Du sagst, die Kirche müsse die Sprache der Jugendlichen sprechen. Die 20-jährige Theologin und Journalistin Jacqueline Straub, die Priesterin werden möchte, nutzt etwa soziale Medien wie Instagram, um die junge Generation zu erreichen. Sollte sich die katholische Kirche von solchen Kirchen-Influencern etwas abschauen?
Die Kirche muss weggehen vom Gedanken: Wir sind Volkskirche und die Menschen strömen in unsere Kirchen, denn wir haben die Hoheit und predigen und erreichen damit jeden. Das ist nicht mehr der Fall. Influencer gehen den umgekehrten Weg. Sie haben eine Botschaft und gehen damit zu den Menschen – ganz nach dem Vorbild Jesu. Auch er ist zu den Menschen gegangen und hat die Botschaft der Liebe und des Friedens vor Ort verkündet. Die Kirche muss den Schritt in die Moderne machen und die Menschen direkt ansprechen – etwa über soziale Medien wie Facebook, Instagram oder Youtube.

In der Kirche haben vor allem ältere Männer das Sagen. Was bedeutet es, sich als junge Frau in der katholischen Kirche zu engagieren?
Ich bin dafür, dass Frauen eine stärkere Stimme in der katholischen Kirche bekommen und sie Leitungspositionen einnehmen dürfen. Das Alter ist für mich aber nicht abhängig von der Zahl im Ausweis, sondern davon, was Menschen denken. Ich kenne viele vordergründig ältere Männer, die einen sehr jungen Geist haben, die offen sind für Frauen in der Kirche, für die Meinung junger Menschen und für eine zukunftsfähige Kirche. Die Kirche muss jung denken, das ist der Knackpunkt. Papst Franziskus und einige Kardinäle leben das bereits vor. Ich habe aber auch selbst viele ältere, mutige Männer in der Kirche kennengelernt, die Frauen eine Stimme geben.

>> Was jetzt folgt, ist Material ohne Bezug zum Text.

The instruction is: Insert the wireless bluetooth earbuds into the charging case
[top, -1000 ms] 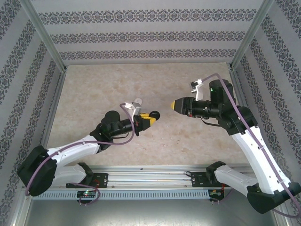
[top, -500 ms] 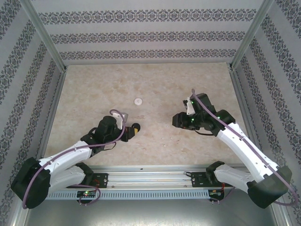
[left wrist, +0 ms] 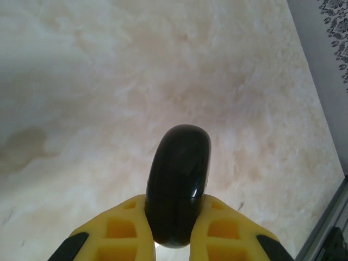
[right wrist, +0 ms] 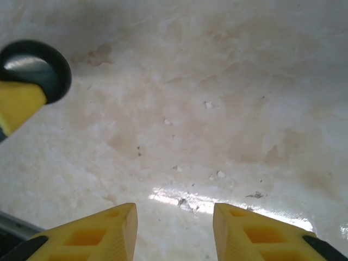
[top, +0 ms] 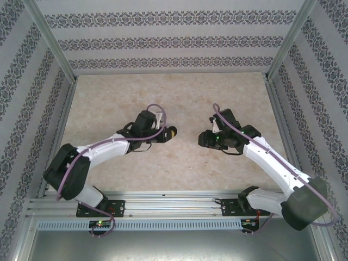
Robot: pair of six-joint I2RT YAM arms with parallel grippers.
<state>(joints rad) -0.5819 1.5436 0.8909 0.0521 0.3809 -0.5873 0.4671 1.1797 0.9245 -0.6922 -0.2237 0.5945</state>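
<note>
Within left pincer [left wrist: 174, 205], seemingly the charging case [left wrist: 180, 166]

Two white-and-black robot arms reach inward over a pale marbled table [top: 179, 95], boxed in by patterned walls [top: 174, 41] and an aluminium frame [top: 51, 46]. The left hand [top: 166, 133] points right, with a black rounded charging case [top: 173, 132] gripped at its yellow tip. The right hand [top: 203, 139] faces it across a short gap, a green light glowing just behind it. Purple cables [top: 155, 107] loop over both arms, whose bases sit on a metal rail [top: 174, 197] at the table's near edge.
</note>
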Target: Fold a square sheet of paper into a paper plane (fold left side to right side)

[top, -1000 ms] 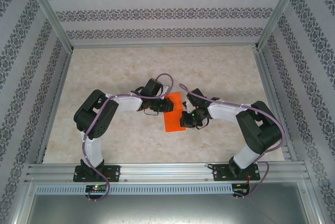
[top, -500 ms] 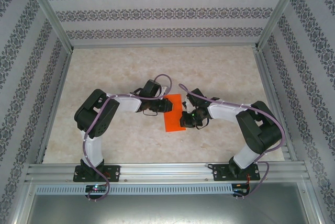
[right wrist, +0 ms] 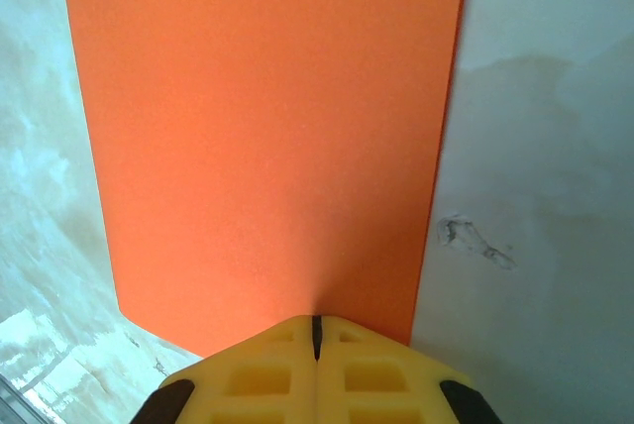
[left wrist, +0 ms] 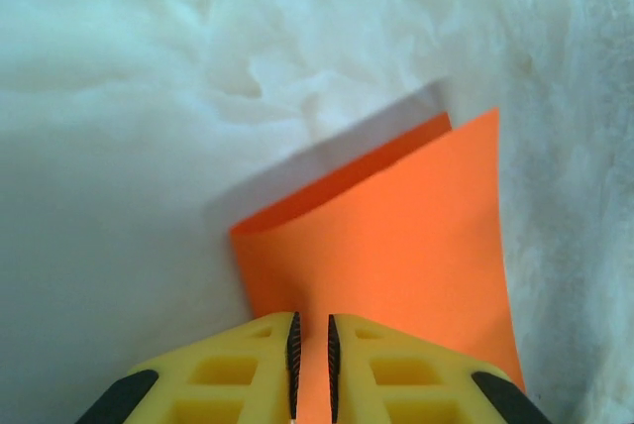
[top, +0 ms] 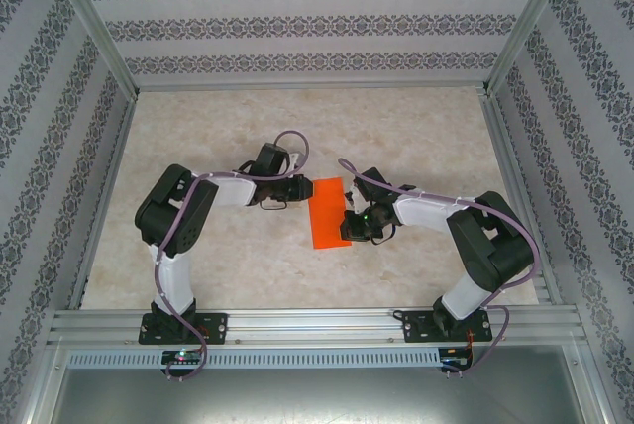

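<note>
Orange-red paper (top: 330,212) lies near the middle of the pale marbled table (top: 426,127), between the two arms. It is the square sheet of paper, and it now shows as a narrow upright rectangle with one half folded over the other.

In the left wrist view the top layer does not sit flat. It lifts a little at the far end, so a strip of the layer beneath and a soft shadow show along the fold.

The left gripper (left wrist: 312,323) sits at the sheet's left edge. Its yellow fingers (left wrist: 233,365) stand a narrow slit apart, with orange visible through the slit. Whether they touch the paper cannot be told.

The right gripper (right wrist: 317,323) sits at the sheet's right edge with its fingertips shut tight together and nothing between them. It is probably pressing down as an anchor.

The sheet looks very light and thin, limp rather than stiff, and easy to crumple or tear. It would likely slide on the smooth table unless one side is pinned.

A good hold would be a shallow pinch at a free edge or corner, taking a single layer — never the middle. The fold needs firm strokes along its line, since the springy top layer seems ready to open again.
</note>
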You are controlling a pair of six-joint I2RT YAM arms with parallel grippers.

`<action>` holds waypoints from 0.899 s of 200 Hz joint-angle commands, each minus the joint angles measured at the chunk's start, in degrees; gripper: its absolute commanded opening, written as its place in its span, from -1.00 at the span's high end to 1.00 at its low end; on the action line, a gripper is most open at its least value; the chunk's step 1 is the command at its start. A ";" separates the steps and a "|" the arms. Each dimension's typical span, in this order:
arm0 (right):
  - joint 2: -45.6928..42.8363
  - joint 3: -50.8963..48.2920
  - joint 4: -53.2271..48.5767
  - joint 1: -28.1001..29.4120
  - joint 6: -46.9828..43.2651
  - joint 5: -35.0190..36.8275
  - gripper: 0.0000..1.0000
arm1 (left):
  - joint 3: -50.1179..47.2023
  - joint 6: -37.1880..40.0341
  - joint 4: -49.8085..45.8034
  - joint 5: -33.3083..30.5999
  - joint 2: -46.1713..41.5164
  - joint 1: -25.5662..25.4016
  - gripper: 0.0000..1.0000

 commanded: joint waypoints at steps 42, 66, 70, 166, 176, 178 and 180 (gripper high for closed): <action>1.68 -2.89 -5.38 -0.22 -0.46 4.79 0.98 | 3.81 1.37 0.29 -3.58 2.74 4.62 0.61; 1.73 -2.70 -5.45 -0.13 -0.44 4.83 0.98 | 2.59 0.71 0.92 -1.56 -0.19 4.40 0.61; 1.76 -2.70 -5.40 -0.16 -0.43 4.87 0.98 | 2.20 0.61 1.14 -1.30 -0.96 4.30 0.61; 2.15 -2.51 -5.02 -0.10 0.01 4.69 0.97 | 4.08 -0.88 2.71 3.56 0.00 -1.42 0.61; 2.15 -2.35 -5.03 -0.13 0.00 4.62 0.98 | 4.61 -0.98 3.03 4.32 1.00 -1.40 0.61; 2.20 -2.35 -5.03 -0.13 -0.03 4.66 0.97 | 4.79 -0.98 3.05 4.39 1.16 -1.41 0.61; 2.16 -2.35 -5.03 -0.13 0.02 4.69 0.98 | 4.88 -0.98 3.05 4.40 1.33 -1.39 0.61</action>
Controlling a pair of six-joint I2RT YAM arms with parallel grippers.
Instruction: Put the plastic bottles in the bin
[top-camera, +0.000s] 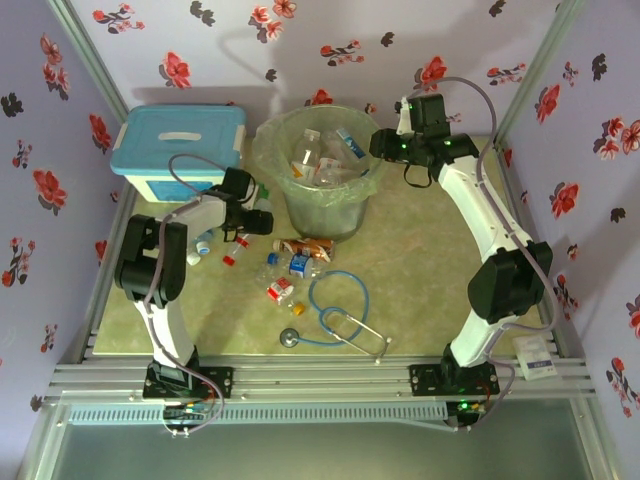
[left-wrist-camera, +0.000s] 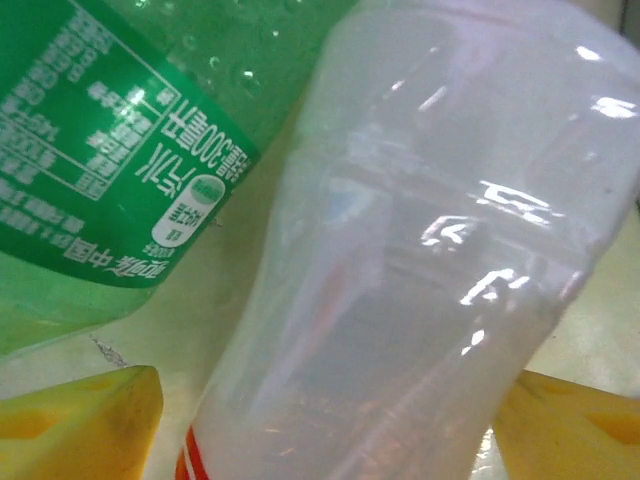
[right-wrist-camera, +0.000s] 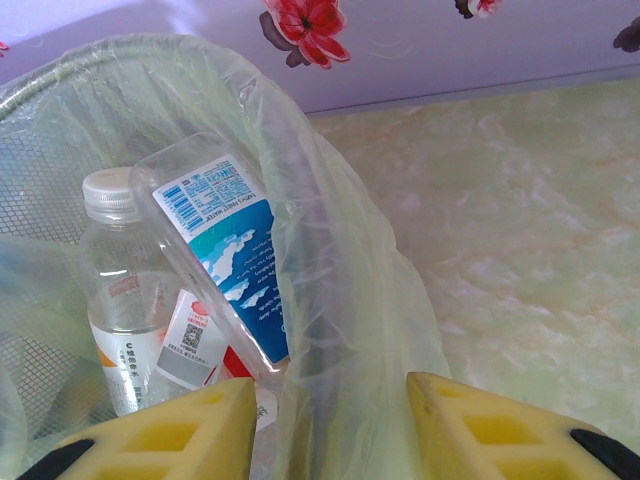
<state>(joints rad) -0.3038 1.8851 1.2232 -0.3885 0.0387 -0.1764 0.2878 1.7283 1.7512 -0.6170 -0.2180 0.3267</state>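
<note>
The left end effector (left-wrist-camera: 325, 430) is straddling a clear bottle (left-wrist-camera: 400, 250) lying on the surface (top-camera: 420, 270) just left of the bin (top-camera: 320, 215). Its fingers (left-wrist-camera: 80, 420) are standing apart on either side of the body near the red-banded end and are not visibly clamped. A green bottle (left-wrist-camera: 150, 130) is lying right beside it on the left. The clear bottle is looking empty, so it is probably light, thin-walled and slick. A hard pinch would likely dent it or squirt it loose, so a gentle hold squarely across mid-body seems wisest. More bottles (top-camera: 290, 262) are lying scattered nearer, and several are sitting in the bin. The right end effector (right-wrist-camera: 330, 425) is hovering over the bin's right rim, fingers apart, holding nothing.
</note>
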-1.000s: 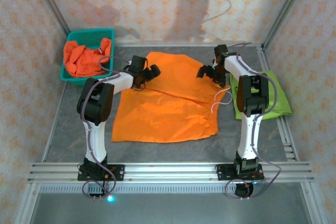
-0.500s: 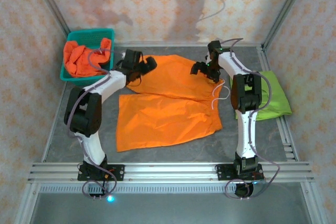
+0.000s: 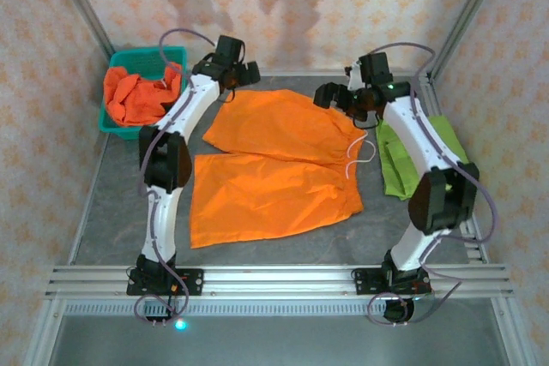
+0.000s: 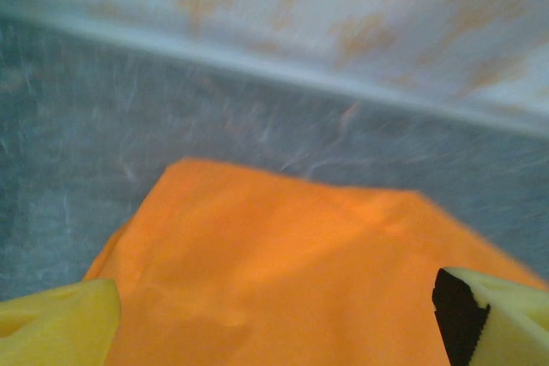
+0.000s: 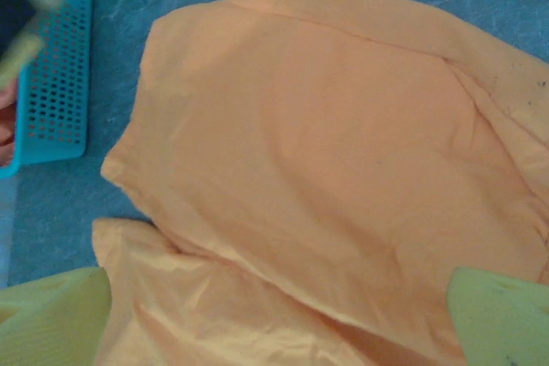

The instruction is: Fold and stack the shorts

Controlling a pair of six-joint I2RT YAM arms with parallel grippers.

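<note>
Top external view: a pair of orange shorts (image 3: 274, 169) was spread flat on the grey table (image 3: 111, 203), in the middle of the frame. A crease was seen running across it, and the upper part was laid a bit crooked above the lower part. A white drawstring (image 3: 356, 156) was curled at its right edge. The left gripper (image 3: 249, 73) was held near the upper left corner of the orange shorts, with its fingers apart and nothing in them. The right gripper (image 3: 328, 96) was held near the upper right corner, spread wide too, with nothing in it. A pair of green shorts (image 3: 395, 173) was laid at the right of the frame, partly hidden by the right arm. A heap of orange shorts (image 3: 137, 96) was piled in the teal basket (image 3: 129, 57) at the upper left.

Left wrist view: the picture was blurred. The orange shorts (image 4: 283, 280) were seen in the lower half. Two yellow fingers (image 4: 51, 327) were seen far apart in the bottom corners, with nothing gripped.

Right wrist view: the orange shorts (image 5: 326, 169) were spread over most of the frame. The teal basket (image 5: 60, 75) was seen at the left edge. Yellow fingers (image 5: 51, 319) were seen wide apart in the bottom corners, and nothing was held.
</note>
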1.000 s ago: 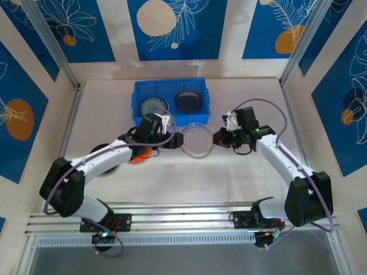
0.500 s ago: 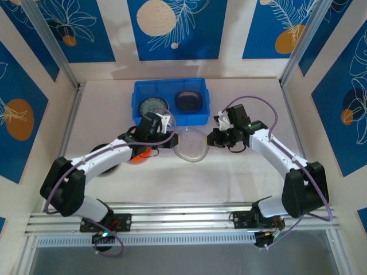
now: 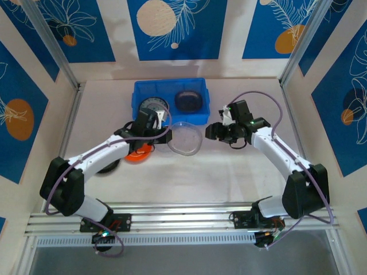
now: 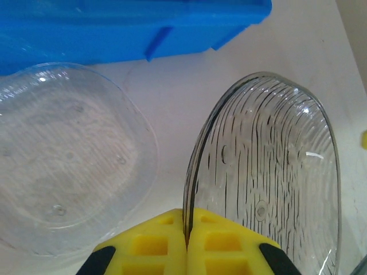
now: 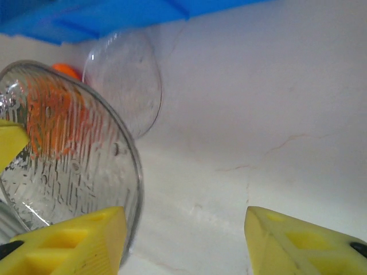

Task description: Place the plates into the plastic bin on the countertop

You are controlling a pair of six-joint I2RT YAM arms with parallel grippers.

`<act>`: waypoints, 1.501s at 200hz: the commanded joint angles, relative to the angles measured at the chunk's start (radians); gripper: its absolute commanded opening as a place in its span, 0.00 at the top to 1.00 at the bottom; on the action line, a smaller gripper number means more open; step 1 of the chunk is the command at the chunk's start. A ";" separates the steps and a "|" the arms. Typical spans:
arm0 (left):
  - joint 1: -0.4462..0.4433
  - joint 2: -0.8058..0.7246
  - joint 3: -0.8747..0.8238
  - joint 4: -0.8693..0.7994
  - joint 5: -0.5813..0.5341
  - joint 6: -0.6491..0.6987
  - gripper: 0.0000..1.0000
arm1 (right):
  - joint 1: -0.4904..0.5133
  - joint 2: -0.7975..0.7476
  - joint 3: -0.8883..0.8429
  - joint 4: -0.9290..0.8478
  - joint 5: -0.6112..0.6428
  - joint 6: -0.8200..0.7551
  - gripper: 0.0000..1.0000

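Note:
A clear ribbed plate (image 3: 184, 138) hangs tilted on edge just in front of the blue plastic bin (image 3: 137, 91). My left gripper (image 3: 167, 136) is shut on its left rim; in the left wrist view the yellow fingers (image 4: 155, 243) pinch the rim of the plate (image 4: 269, 172). My right gripper (image 3: 210, 132) stands open just right of that plate, its jaws apart (image 5: 183, 235) and the plate's rim (image 5: 63, 160) beside the left finger. In the bin lie a teal-grey patterned plate (image 3: 153, 106) and a dark plate (image 3: 188, 100). A second clear plate (image 4: 63, 154) lies flat on the countertop (image 3: 229, 172).
An orange plate (image 3: 137, 154) and a black plate (image 3: 106, 167) lie under my left arm. Blue-patterned panels (image 3: 172, 28) wall the back and sides. A metal rail (image 3: 183, 220) runs along the near edge.
My left gripper has shut on the clear plate's rim and my right gripper has opened and let it go. The plate has shifted left and up toward the bin.

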 commanded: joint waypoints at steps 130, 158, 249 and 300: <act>0.147 0.556 0.810 -0.145 -0.059 -0.115 1.00 | -0.202 -0.058 0.019 0.050 -0.069 0.120 0.44; 0.155 0.642 0.852 -0.102 -0.064 -0.176 1.00 | -0.203 -0.046 0.033 0.052 -0.076 0.130 0.44; 0.160 0.868 1.012 -0.097 -0.088 -0.241 1.00 | -0.200 -0.001 0.058 0.063 -0.095 0.145 0.44; 0.162 0.953 1.106 -0.139 -0.112 -0.245 1.00 | -0.195 0.018 0.070 0.066 -0.101 0.149 0.44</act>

Im „ff”-Fragebogen sagtest du, du wärst gern für einen Tag Papst. Was würdest du an diesem Tag machen?
Ich fände es aufregend und herausfordernd, einen Tag in die Rolle des Papstes zu schlüpfen. Dann könnte ich mit Theologen diskutieren und mit Menschen aus unterschiedlichen sozialen Milieus über Glaube reden. Ich würde einfach gerne erfahren, wie herausfordernd, bereichernd, aber auch belastend die Rolle des Papstes sein kann.